However, the "highlights player" has given way to a new type of footballer – the "YouTube player." These days, once a club is linked with an exotic new transfer target, the first port of call is YouTube, to check out a three- or four-minute video of their skill set. Inevitably, it's almost exclusively comprised of mazy dribbles, extravagant tricks and goals, goals, goals.
Watch a compilation of Ricardo Quaresma and he looks like the best footballer you've ever seen – some rated him more highly than Cristiano Ronaldo in their teenage days at Sporting Lisbon – yet over the course of a season he's hugely inconsistent. Having failed to impress at Barcelona, Inter and Chelsea among others, he's now playing in Dubai before his 30th birthday. You can prove anything with a short video clip, as 1990s British football comedy Fantasy Football once showed.
The second port of call is statistics. The use of numbers within football has increased dramatically in recent years, within both clubs and the media. Within minutes, you can long on to WhoScored.com and find, for example, that Steven Gerrard assisted more league goals than Xavi Hernandez last summer. Goals and assists remain the strongest currency for attacking players.

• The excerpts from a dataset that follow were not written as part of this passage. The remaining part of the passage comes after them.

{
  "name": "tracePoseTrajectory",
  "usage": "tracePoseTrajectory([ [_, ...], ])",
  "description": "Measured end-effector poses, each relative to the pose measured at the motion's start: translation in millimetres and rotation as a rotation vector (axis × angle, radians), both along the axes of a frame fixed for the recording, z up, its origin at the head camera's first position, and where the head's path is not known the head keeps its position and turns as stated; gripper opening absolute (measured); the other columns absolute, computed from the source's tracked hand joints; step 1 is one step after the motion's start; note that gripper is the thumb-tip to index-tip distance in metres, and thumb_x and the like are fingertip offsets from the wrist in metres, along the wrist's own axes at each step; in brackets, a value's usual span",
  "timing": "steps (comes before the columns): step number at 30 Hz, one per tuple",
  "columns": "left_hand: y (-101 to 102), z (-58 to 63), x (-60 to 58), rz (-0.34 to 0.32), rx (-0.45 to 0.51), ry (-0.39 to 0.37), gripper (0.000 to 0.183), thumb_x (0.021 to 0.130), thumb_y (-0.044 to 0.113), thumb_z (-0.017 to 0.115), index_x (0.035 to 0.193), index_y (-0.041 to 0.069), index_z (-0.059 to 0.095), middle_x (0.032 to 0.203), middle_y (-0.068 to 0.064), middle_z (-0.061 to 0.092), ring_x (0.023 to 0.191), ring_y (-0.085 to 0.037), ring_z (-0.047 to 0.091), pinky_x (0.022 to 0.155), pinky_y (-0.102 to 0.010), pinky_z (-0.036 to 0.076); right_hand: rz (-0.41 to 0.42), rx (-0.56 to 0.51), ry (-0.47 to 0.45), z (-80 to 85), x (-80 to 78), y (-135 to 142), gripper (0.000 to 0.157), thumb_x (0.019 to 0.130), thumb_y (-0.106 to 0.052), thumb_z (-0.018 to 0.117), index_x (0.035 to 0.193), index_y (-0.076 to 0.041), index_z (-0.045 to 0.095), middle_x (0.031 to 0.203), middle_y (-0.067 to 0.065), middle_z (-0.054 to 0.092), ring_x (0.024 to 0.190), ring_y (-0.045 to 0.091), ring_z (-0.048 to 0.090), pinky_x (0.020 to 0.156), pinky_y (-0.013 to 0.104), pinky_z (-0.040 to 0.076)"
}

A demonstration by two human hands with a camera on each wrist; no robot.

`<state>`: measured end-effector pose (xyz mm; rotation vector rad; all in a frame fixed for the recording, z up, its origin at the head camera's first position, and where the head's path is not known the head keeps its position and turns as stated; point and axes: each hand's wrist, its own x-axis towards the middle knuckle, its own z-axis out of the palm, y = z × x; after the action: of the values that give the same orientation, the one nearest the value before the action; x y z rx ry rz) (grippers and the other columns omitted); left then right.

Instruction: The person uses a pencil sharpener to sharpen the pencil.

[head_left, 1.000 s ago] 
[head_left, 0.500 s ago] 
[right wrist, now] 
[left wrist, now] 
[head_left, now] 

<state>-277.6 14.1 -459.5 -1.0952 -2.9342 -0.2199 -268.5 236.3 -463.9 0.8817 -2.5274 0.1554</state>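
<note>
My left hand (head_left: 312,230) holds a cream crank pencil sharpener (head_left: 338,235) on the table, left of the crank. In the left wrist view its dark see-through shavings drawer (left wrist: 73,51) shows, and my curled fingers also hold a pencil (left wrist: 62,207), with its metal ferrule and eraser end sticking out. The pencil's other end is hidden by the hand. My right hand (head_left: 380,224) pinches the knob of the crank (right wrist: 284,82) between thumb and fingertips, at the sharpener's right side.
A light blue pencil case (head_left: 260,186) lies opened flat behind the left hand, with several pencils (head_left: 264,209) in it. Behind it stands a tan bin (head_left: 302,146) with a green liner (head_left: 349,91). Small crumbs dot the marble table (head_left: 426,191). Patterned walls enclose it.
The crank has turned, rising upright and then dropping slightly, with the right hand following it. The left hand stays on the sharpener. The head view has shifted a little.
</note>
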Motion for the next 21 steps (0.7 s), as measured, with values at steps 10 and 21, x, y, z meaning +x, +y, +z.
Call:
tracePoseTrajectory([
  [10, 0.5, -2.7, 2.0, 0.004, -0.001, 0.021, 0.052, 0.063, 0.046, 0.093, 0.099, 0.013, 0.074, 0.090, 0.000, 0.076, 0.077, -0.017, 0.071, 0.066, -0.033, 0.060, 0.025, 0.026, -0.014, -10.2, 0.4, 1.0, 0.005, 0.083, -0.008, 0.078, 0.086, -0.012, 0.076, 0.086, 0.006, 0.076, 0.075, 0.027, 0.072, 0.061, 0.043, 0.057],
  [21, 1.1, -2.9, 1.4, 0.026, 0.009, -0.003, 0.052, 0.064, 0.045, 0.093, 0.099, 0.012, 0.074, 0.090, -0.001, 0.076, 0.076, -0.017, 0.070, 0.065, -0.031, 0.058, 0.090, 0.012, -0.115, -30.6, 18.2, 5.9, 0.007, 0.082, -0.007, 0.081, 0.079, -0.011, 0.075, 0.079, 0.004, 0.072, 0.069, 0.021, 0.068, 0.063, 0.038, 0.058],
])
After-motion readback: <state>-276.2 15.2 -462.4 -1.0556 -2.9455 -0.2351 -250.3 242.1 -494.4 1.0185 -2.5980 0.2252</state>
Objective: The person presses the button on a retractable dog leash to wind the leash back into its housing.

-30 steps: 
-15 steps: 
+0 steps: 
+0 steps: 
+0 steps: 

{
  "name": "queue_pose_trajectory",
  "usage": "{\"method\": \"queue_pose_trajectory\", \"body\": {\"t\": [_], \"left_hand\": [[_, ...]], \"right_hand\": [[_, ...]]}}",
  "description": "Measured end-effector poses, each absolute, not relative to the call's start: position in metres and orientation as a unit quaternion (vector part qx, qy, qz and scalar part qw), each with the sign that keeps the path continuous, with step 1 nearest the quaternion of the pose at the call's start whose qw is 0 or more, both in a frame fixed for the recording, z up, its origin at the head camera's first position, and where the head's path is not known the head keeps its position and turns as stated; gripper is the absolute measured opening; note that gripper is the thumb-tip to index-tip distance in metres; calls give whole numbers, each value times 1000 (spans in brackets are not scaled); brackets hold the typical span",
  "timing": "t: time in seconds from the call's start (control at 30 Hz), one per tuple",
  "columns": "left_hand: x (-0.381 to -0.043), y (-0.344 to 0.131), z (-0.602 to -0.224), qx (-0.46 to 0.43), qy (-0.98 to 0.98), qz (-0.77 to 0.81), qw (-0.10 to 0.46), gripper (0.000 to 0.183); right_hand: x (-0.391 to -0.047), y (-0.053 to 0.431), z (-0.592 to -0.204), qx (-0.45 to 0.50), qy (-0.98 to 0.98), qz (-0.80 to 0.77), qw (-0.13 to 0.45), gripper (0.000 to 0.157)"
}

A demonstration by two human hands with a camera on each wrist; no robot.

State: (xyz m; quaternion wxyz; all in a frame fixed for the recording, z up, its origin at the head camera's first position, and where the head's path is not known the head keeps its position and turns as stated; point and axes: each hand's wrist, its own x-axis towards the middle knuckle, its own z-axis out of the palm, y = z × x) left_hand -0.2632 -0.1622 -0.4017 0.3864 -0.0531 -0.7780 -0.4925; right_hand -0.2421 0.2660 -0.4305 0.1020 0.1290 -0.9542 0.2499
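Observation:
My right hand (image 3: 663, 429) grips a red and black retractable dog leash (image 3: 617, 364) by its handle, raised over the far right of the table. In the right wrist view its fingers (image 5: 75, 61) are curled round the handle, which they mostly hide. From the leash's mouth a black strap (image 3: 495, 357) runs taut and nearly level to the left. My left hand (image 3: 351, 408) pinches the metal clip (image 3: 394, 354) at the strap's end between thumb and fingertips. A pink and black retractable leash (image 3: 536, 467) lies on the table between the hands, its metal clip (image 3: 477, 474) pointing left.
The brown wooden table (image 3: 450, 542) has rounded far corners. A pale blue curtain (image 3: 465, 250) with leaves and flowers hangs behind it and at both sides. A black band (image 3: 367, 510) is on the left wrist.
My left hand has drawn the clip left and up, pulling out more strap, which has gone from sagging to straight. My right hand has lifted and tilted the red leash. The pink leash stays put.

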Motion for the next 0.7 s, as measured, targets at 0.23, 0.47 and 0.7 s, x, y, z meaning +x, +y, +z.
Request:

Yet, quite obviously, YouTube compilations and statistics don't tell the entire story – it gives an inaccurate snapshot of a player, often misleading compared to their contribution over 38 games. Some players, the Quaresmas of this world, are flattered by the brief glimpse. Others, on the other hand, are underrated as a result.
Manchester City have signed a perfect example of the latter in Montenegro international Stevan Jovetic. He was highly rated as a teenager – he made his debut for Partizan Belgrade at just 16, then cost Fiorentina £8 million at 18. At that time, a Russian club offered Jovetic a staggering deal that would have resulted in him earning significantly more than in Florence – but Jovetic, with a wise head on surprisingly broad shoulders at that age, rejected the move to continue his dream of playing in Serie A, his favourite league.
You can discover some decent compilations of Jovetic on YouTube, no doubt, but they won't perfectly summarise his particular qualities. Jovetic scores some fine goals, but he has never been about the spectacular, and he's unlikely to bamboozle an opponent with unnecessary showboating. Jovetic, from the moment he arrived in Serie A, has been about the sensible, the measured, the intelligent.
It always seemed particularly incongruous given Jovetic's appearance. He was an amazingly slender, fragile forward when he first joined Fiorentina, and when complemented by his ludicrous moptop and his childish grin, you always expected glimpses of talent between moments of frustration, where he demonstrated his immaturity.
Not so: Jovetic was immediately calm and efficient with his use of possession. He would receive the ball, play a pass, move into space, and repeat the process. Initially, it seemed Fiorentina had paid massively over the odds for a player afraid to attempt the spectacular – Jovetic took 25 appearances before he scored in open play – but the more you watched him, the more impressive he was.
By 2010, he was being linked with a move to Barcelona and Real Madrid. At that stage, he'd scored just eight goals in 58 Serie A appearances – two of them penalties – hardly the statistics of a potential world-beater. Yet the interest was genuine, because those clubs had scouts watching him regularly, observing his spatial awareness and his intelligent link-up play.
A serious cruciate ligament injury that summer delayed a transfer by one, two or maybe three seasons. He took a an entire season to recuperate, then followed that with an injury-interrupted 2011-12 campaign – it took last year to demonstrate that Jovetic had fully recovered, and was ready for a move away from Florence.
His stats have improved – 27 goals in his last 58 league games – and his haircut is less remarkable, more in keeping with the image-conscious modern footballer. The injury doesn't seem to have hampered his game – after all, Jovetic was never about a turn of speed – his brain is still sharp, and despite growing into Fiorentina's star player, he remains an unselfish link-up man, perfect for dovetailing with Sergio Aguero or Alvaro Negredo.
"I like to play behind the striker, or on the left side," Jovetic said at a news conference earlier this week. "But the coach is the one who decides, and what he thinks is best for me, I can do."
Jovetic has matured even further, and although still only 23, many forwards significantly older will envy his decision-making ability. The undisciplined but extravagant Mario Balotelli characterised Roberto Mancini's Manchester City – the cool, understated efficiency of Jovetic will sum up Pellegrini's spell.